Intrinsiqq's two-stage DCF estimates an intrinsic value of about $-2.84 per share for BK, projecting its recent free cash flow forward with a growth rate that fades toward a long-run rate and discounting it back to today. Applying a 25% margin of safety gives a more conservative fair-value entry around $-2.13. At today's $157.13, that puts the stock about 101.8% above estimated intrinsic value. The result is sensitive to the growth and discount-rate inputs, so it is best to run conservative, base and optimistic cases. You can adjust all of them yourself with the sliders on the DCF tab.
Bank of New York Mellon scores 86 out of 100 on Intrinsiqq's quality score, a weighted blend of 8 metrics each scored 0 to 100, which makes it a high-quality business on these measures. The score weighs revenue and free-cash-flow growth, operating margins, return on invested capital, share-count change, and balance-sheet strength, all computed from SEC filings, not opinion. Because valuation only means something relative to quality, the full metric-by-metric breakdown is on the quality scorecard.
Yes, Bank of New York Mellon pays a regular dividend of about $2.20 per share per year (typically in quarterly installments), a yield of roughly 1.4% at the current price. That is a payout ratio of about 25.8% of earnings, so the dividend is amply covered by earnings. Bank of New York Mellon has grown the dividend at roughly 6.5% a year over the past few years. A low headline yield is not the same as a weak dividend: what matters is how well earnings and free cash flow cover the payout and whether it is growing, not the percentage alone.
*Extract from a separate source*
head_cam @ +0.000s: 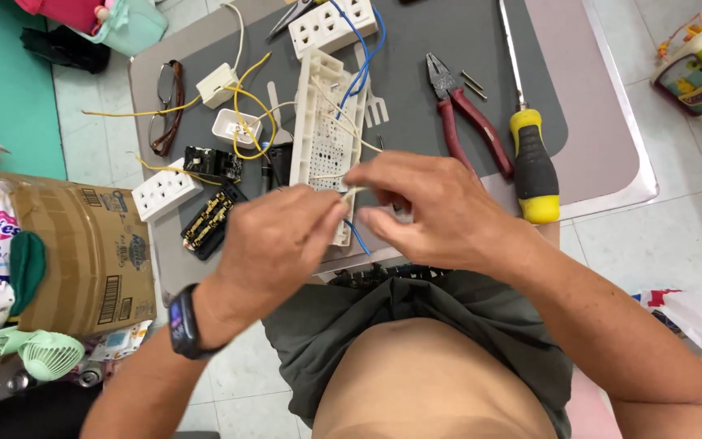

For BK's full payout history, growth streak and dividend-safety score, see the dividends tab.
That depends on valuation and quality together, not either alone. BK currently trades above its estimated intrinsic value and scores 86/100 on quality (high-quality). It also yields about 1.4%. A cheap price is only a bargain if the business is durable, and a premium can be justified by genuine quality, so the two questions, "is it cheap?" and "is it good?", only make sense side by side. Read the valuation against the quality scorecard, run the DCF on your own assumptions, and decide for yourself. This is analysis from SEC filings, not investment advice.